## TO DO
Beginning at the line that holds "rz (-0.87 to", copy the material below exactly through its last line.

## INFORMATION SHOWN
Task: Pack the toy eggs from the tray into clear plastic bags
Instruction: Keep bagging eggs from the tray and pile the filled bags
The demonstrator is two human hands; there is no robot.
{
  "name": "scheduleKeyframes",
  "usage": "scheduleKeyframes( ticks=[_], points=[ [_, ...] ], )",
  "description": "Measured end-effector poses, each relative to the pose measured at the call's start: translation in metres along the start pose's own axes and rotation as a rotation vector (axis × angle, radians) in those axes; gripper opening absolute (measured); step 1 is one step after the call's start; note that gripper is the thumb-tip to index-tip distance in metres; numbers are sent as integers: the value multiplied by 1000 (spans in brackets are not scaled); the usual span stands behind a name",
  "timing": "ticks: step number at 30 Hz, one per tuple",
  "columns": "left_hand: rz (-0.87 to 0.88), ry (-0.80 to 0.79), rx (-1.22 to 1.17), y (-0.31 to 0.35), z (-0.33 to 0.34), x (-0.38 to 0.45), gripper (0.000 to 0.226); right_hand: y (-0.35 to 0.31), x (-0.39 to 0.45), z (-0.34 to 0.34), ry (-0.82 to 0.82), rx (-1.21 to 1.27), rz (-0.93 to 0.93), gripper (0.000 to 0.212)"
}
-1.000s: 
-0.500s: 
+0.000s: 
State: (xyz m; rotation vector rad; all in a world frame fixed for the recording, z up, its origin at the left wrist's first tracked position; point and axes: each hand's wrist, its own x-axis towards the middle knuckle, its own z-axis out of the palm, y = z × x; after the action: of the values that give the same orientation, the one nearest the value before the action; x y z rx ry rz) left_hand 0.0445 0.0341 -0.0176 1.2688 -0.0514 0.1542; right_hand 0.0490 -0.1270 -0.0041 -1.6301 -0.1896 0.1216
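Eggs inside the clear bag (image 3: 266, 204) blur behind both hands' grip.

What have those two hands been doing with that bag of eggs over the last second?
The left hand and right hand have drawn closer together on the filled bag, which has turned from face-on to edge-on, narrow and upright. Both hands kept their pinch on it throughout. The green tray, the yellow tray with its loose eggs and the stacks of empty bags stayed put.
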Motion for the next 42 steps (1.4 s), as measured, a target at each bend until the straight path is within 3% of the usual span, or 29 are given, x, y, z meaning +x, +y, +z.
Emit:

## SOLUTION TO THIS TASK
  "columns": "left_hand: rz (-0.87 to 0.88), ry (-0.80 to 0.79), rx (-1.22 to 1.17), y (-0.31 to 0.35), z (-0.33 to 0.34), x (-0.38 to 0.45), gripper (0.000 to 0.226); right_hand: y (-0.35 to 0.31), x (-0.39 to 0.45), z (-0.34 to 0.34), ry (-0.82 to 0.82), rx (-1.21 to 1.27), rz (-0.93 to 0.93), gripper (0.000 to 0.212)"
}
-1.000s: 
-0.500s: 
+0.000s: 
State: (xyz m; rotation vector rad; all in a world frame fixed for the recording, z up, its origin at the left wrist's first tracked position; point and axes: each hand's wrist, its own x-axis towards the middle knuckle, its own z-axis out of the palm, y = z × x; after the action: of the values that give the same orientation, the one nearest the value before the action; x y z rx ry rz) left_hand 0.0445 0.0341 -0.0176 1.2688 -0.0514 0.1542; right_hand 0.0490 -0.1270 -0.0041 -1.6301 -0.1896 0.1216
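Eggs inside the clear bag (image 3: 266, 204) blur behind both hands' grip.

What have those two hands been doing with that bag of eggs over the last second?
The left hand and right hand have drawn closer together on the filled bag, which has turned from face-on to edge-on, narrow and upright. Both hands kept their pinch on it throughout. The green tray, the yellow tray with its loose eggs and the stacks of empty bags stayed put.
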Motion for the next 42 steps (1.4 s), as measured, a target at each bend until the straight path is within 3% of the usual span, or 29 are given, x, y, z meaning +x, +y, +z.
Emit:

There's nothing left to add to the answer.